→ **REQUIRED WORK**
An exact repetition of the listing is required.

→ **THE DATA**
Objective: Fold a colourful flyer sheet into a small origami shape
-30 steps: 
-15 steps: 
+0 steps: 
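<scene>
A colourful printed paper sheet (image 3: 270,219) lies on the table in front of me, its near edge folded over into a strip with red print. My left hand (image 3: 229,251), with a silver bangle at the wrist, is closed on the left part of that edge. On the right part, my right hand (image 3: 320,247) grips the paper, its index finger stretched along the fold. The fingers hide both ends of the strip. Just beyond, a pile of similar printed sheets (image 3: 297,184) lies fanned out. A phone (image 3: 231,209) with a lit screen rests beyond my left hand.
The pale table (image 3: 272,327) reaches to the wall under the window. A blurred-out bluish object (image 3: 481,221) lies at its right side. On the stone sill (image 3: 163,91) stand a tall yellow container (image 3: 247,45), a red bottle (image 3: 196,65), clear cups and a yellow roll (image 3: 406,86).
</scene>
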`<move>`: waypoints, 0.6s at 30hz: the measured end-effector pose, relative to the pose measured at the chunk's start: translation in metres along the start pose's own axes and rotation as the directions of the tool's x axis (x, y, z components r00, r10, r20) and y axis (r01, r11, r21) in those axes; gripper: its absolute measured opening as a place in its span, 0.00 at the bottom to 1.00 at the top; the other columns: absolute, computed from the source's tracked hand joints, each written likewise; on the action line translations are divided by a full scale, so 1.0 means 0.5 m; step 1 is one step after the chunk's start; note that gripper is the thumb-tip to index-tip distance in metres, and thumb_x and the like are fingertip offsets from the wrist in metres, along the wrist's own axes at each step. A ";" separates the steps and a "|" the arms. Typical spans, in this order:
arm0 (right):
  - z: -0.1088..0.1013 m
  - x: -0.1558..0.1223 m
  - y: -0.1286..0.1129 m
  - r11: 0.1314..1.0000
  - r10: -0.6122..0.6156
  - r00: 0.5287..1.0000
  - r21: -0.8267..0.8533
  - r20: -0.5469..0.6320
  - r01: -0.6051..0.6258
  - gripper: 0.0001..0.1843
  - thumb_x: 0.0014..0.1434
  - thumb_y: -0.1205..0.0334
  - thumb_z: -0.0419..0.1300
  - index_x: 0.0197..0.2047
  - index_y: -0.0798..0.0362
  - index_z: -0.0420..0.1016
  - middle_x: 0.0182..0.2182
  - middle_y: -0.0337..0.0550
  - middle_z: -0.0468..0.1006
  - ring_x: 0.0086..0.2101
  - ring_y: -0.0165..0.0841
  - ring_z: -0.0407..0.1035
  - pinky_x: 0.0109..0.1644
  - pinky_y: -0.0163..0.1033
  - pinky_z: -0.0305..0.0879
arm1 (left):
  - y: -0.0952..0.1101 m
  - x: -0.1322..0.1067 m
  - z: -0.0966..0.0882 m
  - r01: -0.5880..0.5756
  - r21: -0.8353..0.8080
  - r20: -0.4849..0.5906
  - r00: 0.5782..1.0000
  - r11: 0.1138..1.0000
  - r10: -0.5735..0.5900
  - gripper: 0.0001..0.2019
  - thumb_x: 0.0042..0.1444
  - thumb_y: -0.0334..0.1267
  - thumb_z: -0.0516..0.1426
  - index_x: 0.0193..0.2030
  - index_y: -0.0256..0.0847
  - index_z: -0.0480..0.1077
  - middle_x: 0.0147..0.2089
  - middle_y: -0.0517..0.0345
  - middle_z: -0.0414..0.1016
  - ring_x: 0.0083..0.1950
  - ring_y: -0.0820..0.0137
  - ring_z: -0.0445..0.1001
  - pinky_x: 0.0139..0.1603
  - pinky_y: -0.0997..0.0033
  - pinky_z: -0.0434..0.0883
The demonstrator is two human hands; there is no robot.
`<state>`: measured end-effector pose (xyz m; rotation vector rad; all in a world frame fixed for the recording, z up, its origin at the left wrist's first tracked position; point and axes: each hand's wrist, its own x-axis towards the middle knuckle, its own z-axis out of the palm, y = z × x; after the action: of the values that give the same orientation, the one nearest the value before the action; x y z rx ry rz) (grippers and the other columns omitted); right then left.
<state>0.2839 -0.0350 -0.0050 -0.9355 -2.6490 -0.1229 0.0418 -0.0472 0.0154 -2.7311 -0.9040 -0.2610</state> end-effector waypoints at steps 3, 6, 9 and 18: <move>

→ **YOUR RESPONSE**
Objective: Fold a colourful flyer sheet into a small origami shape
-30 steps: 
-15 steps: 
+0 steps: 
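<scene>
A colourful printed paper sheet (image 3: 270,219) lies on the table in front of me, its near edge folded over into a strip with red print. My left hand (image 3: 229,251), with a silver bangle at the wrist, is closed on the left part of that edge. On the right part, my right hand (image 3: 320,247) grips the paper, its index finger stretched along the fold. The fingers hide both ends of the strip. Just beyond, a pile of similar printed sheets (image 3: 297,184) lies fanned out. A phone (image 3: 231,209) with a lit screen rests beyond my left hand.
The pale table (image 3: 272,327) reaches to the wall under the window. A blurred-out bluish object (image 3: 481,221) lies at its right side. On the stone sill (image 3: 163,91) stand a tall yellow container (image 3: 247,45), a red bottle (image 3: 196,65), clear cups and a yellow roll (image 3: 406,86).
</scene>
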`<move>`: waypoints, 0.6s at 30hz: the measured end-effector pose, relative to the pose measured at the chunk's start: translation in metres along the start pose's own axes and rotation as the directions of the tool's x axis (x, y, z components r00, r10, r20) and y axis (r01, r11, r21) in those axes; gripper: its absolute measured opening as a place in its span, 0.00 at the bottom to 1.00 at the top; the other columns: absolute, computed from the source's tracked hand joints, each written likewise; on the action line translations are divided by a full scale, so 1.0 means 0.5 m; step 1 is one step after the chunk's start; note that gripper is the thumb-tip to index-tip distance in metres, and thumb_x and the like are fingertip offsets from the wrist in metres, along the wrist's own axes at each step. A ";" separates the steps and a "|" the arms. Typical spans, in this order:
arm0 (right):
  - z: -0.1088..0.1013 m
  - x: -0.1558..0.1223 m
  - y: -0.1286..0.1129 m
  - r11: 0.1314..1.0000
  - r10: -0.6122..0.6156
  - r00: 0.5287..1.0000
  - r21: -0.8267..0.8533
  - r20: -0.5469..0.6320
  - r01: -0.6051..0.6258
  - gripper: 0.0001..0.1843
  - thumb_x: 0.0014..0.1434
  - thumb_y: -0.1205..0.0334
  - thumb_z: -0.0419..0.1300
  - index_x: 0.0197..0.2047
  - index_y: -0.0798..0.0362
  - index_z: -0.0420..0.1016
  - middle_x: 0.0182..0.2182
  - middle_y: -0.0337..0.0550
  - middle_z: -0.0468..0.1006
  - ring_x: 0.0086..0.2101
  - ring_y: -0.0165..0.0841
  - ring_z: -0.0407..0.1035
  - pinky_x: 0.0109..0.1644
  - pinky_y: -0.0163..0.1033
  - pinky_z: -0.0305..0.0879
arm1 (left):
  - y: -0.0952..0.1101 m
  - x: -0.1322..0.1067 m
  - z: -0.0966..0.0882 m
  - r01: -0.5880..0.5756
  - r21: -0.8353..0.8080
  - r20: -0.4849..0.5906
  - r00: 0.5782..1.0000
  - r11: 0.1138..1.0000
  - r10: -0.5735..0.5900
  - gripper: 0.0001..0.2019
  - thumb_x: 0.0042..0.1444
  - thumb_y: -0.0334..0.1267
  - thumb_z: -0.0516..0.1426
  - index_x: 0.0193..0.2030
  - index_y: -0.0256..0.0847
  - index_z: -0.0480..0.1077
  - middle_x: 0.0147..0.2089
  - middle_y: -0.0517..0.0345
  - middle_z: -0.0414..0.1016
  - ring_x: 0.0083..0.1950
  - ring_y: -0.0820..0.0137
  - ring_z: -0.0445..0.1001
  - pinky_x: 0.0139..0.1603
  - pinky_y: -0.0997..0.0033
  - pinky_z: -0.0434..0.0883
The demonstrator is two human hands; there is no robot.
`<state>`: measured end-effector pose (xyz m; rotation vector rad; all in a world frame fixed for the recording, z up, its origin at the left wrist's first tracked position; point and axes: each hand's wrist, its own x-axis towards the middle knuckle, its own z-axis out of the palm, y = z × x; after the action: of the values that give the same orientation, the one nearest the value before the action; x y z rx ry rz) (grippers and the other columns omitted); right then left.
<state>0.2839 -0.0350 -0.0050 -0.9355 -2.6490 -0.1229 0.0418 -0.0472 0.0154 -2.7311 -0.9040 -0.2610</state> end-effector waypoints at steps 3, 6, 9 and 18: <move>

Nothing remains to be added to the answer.